GOAL OF THE EXERCISE =
In the material below, write out each line word for word and omit the pictures.

RAW DATA =
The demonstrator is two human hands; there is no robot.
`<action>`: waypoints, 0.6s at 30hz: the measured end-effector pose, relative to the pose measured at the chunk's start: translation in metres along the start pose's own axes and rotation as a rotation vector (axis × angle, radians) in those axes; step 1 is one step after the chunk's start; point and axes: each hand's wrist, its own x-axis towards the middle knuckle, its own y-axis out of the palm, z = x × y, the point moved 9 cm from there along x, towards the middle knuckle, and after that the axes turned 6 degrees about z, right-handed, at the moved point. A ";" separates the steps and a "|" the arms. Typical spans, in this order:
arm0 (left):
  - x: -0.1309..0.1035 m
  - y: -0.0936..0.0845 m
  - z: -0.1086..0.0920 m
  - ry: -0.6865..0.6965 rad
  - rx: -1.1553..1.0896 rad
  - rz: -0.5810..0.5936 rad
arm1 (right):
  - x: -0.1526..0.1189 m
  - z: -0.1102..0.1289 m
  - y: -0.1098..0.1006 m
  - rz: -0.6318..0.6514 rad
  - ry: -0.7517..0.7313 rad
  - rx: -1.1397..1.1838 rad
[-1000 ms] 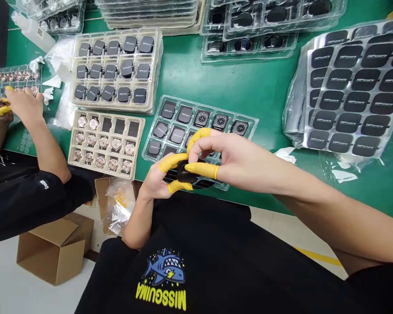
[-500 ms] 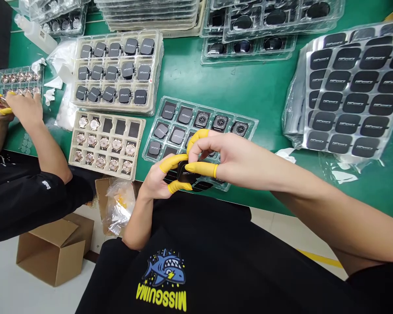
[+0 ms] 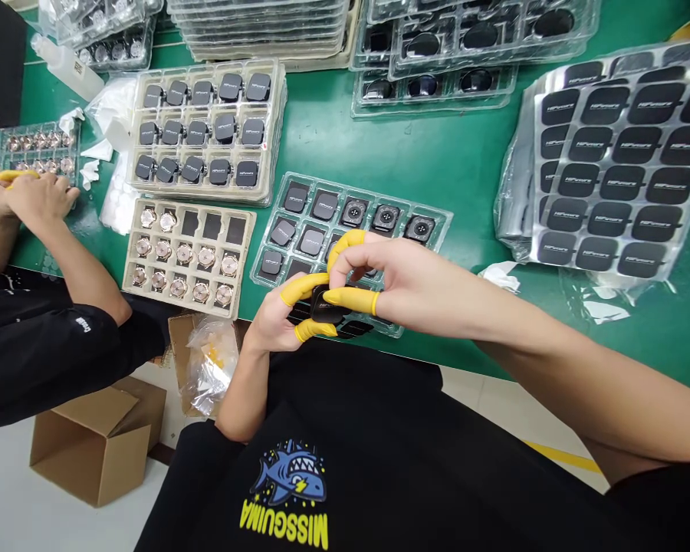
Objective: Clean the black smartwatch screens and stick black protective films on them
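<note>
My left hand (image 3: 274, 318) holds a black square smartwatch (image 3: 324, 313) between thumb and fingers, which wear yellow finger cots. Pale lettering shows on the watch's dark face. My right hand (image 3: 408, 284) is closed over the top of it, a cot-covered finger lying along the face and the others curled against it; the fingers hide part of the watch. Beneath both hands lies a clear plastic tray (image 3: 445, 218) with square smartwatches. Some are face up with a dark lettered cover, others show round sensor backs (image 3: 386, 217).
Sheets of black lettered stickers (image 3: 621, 182) lie at right. On the left are stacked watch trays (image 3: 273, 126) and a tray of rose-gold watches (image 3: 238, 295). More trays (image 3: 258, 27) stand at the back. A co-worker's hands (image 3: 40, 199) work at far left; a cardboard box (image 3: 72, 460) sits below.
My hands keep almost the same grip on the smartwatch. The view has shifted slightly. At far left, the co-worker's hands have drawn closer together.
</note>
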 end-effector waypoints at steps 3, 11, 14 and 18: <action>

EXPECTED ANSWER =
The demonstrator is two human hands; there is no robot.
`<action>`: waypoints, 0.6s at 30hz: the measured end-effector pose, relative to the pose measured at the chunk's start: translation in metres along the start pose's own axes and rotation as a rotation vector (axis × angle, radians) in those axes; step 1 is one step after the chunk's start; point and axes: each hand's wrist, its own x-axis towards the middle knuckle, its own y-axis out of the palm, z = x × y, the point moved 9 cm from there along x, towards the middle knuckle, and after that the axes turned 6 degrees about z, right-handed, at the moved point. A ";" separates the steps and a "|" the arms. Typical spans, in this order:
arm0 (left):
  - x: -0.1309..0.1035 m
  - y: -0.0936..0.0845 m
  - z: -0.1086..0.0920 m
  - ry: -0.6865..0.6965 rad
  - rx: -1.1553..1.0896 rad
  - rz: -0.5810..0.5936 rad
arm1 (right):
  - x: -0.1526..0.1189 m
  - z: -0.1102..0.1289 m
  - y: -0.1098..0.1006 m
  - rz: -0.6318..0.6514 rad
  - ry: -0.7517..0.7313 rad
  - rx: -1.1397..1.1838 rad
[-1000 ms] 
[-500 ms] 
[+0 ms] 
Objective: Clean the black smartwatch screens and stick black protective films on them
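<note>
My left hand (image 3: 274, 318) holds a black square smartwatch (image 3: 324, 313) between thumb and fingers, which wear yellow finger cots. Pale lettering shows on the watch's dark face. My right hand (image 3: 408, 284) is closed over the top of it, a cot-covered finger lying along the face and the others curled against it; the fingers hide part of the watch. Beneath both hands lies a clear plastic tray (image 3: 445, 218) with square smartwatches. Some are face up with a dark lettered cover, others show round sensor backs (image 3: 386, 217).
Sheets of black lettered stickers (image 3: 621, 182) lie at right. On the left are stacked watch trays (image 3: 273, 126) and a tray of rose-gold watches (image 3: 238, 295). More trays (image 3: 258, 27) stand at the back. A co-worker's hands (image 3: 40, 199) work at far left; a cardboard box (image 3: 72, 460) sits below.
My hands keep almost the same grip on the smartwatch. The view has shifted slightly. At far left, the co-worker's hands have drawn closer together.
</note>
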 end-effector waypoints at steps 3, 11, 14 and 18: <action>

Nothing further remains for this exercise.